Ma la questione s'ingarbuglia ancor più ove si venga a considerare il caso in cui non si sia dato retta a non ben definite comunicazioni di condotte scorrette, come ritiene il tribunale di Roma, con particolare riguardo al settore forense. Difatti a norma del comma 4 dell'articolo 50 della riforma forense, quando è presentato un esposto o una denuncia a un Consiglio dell'ordine, o vi è comunque una notizia di illecito disciplinare, il Consiglio dell'ordine deve darne notizia all'iscritto, invitandolo a presentare sue deduzioni entro il termine di venti giorni, e quindi trasmettere immediatamente gli atti al consiglio distrettuale di disciplina, che è competente, in via esclusiva, per ogni ulteriore atto procedimentale.

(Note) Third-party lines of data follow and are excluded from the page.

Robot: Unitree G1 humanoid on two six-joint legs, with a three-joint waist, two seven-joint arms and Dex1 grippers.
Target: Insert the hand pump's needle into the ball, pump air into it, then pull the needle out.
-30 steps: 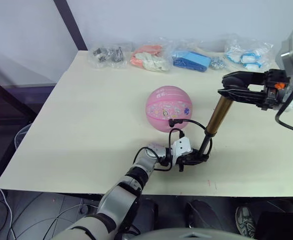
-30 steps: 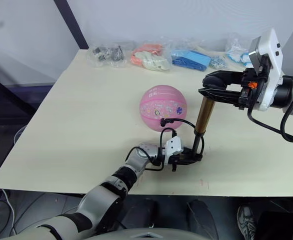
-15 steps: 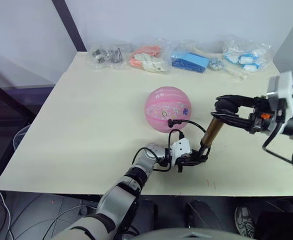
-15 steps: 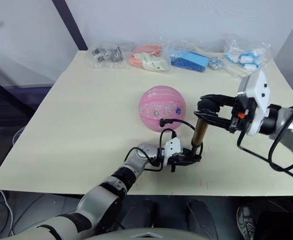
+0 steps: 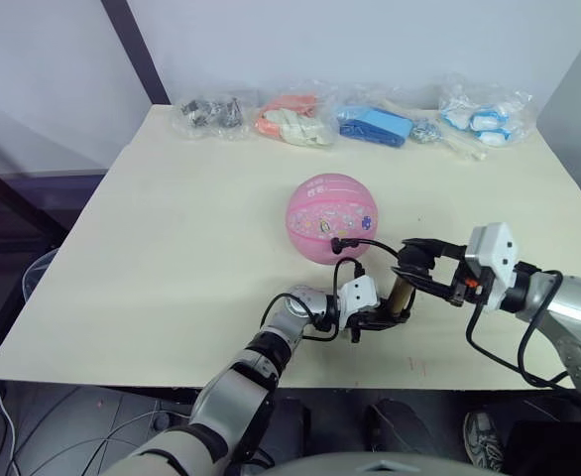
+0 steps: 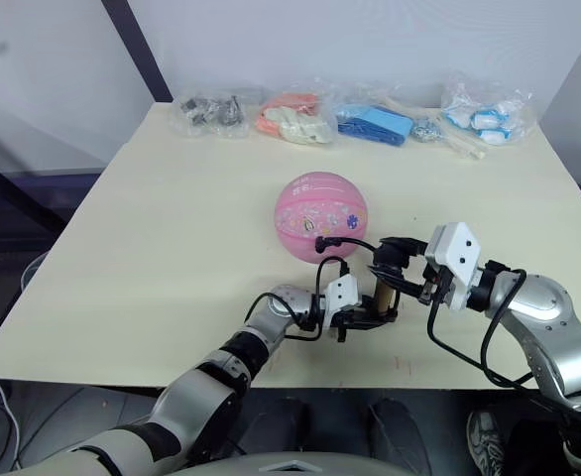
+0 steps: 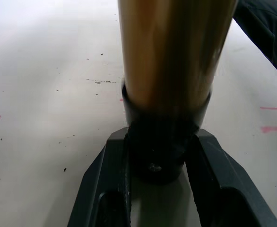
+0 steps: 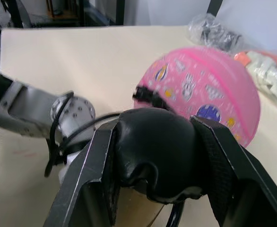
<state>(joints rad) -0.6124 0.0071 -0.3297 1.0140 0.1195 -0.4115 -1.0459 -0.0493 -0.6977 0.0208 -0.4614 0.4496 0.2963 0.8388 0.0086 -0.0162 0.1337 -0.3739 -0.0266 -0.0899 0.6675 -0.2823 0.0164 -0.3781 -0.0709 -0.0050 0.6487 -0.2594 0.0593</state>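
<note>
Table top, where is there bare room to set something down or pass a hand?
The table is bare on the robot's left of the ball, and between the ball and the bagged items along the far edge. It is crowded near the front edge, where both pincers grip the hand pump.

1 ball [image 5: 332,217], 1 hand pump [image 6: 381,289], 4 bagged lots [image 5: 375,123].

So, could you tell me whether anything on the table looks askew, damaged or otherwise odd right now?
Nothing stands out. The hand pump stands upright on the table, its base clamped by the left gripper and its handle by the right gripper. Its hose loops to the ball, which looks round and undented.
</note>
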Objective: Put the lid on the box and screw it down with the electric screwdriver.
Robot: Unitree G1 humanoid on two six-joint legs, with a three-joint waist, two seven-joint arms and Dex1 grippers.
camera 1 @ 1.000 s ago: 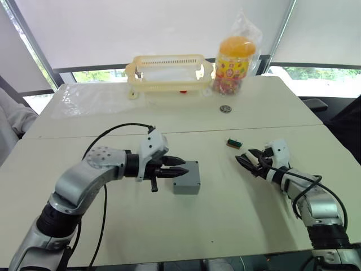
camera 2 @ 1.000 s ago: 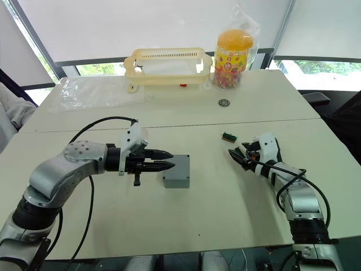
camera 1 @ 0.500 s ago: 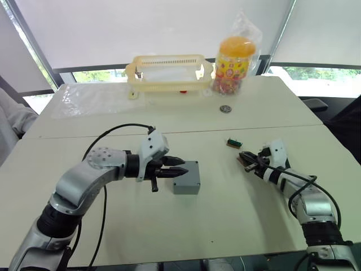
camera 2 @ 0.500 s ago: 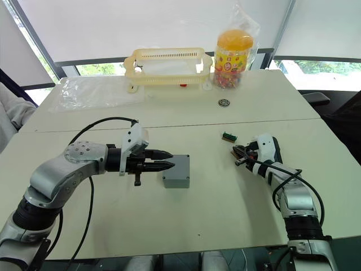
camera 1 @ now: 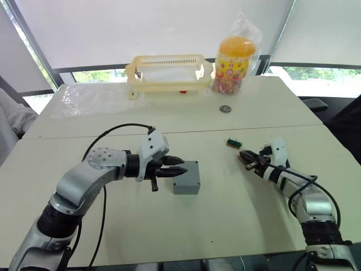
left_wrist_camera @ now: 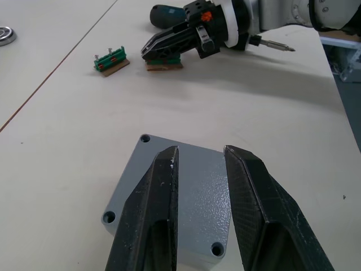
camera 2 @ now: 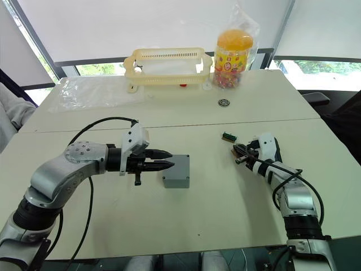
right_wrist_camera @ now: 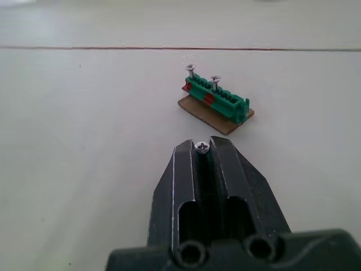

Detta riforma ha infatti sottratto ai Consigli dell'ordine forense la tradizionale funzione disciplinare, demandata appunto ai Consigli distrettuali di disciplina i quali, ricevuta la notizia, provvedono senza ritardo agli incombenti di archiviazione o di avvio del procedimento fissati dall'articolo 58. Si noterà che in questo caso non si tratta di elementi oggettivi, come per la pronuncia di una condanna in sede penale anzidetta, ma di comunicazioni di comportamenti scorretti e contrari al Codice deontologico, la cui ricorrenza raramente perviene alla radiazione dell'incolpato. Ma allora che responsabilità potrebbe mai ricorrere anche per fatti gravi commessi dall'iscritto all'albo? Anzitutto bisognerebbe vedere a carico di chi potrebbe venire affermata la responsabilità, se del consiglio dell'Ordine o del Consiglio distrettuale di disciplina. Ma poi la valutazione di un comportamento scorretto viene comunque demandata a un giudizio disciplinare, che si trasfonde in giurisdizionale ove la palla passi al Cnf. E potrebbe poi tale giudizio formare oggetto di un ulteriore giudizio agli effetti risarcitori? Il tutto rimane assai ombroso, ma proprio per questo la novità della sentenza del 9 aprile 2015 merita attenzione: essa ha esaminato una questione nella quale l'illecito commesso dall'iscritto all'albo è stato alla fin fine occasionale rispetto alla propria attività. Invece l'avvocato disonesto per la probabilità di procurare guai appunto nell'esercizio della propria professione ha la strada spianata dall'appartenenza all'Ordine. E allora sarebbero tenuti a rispondere dei danni gli organi forensi in caso di loro inerzia o ritardi nel cacciarlo?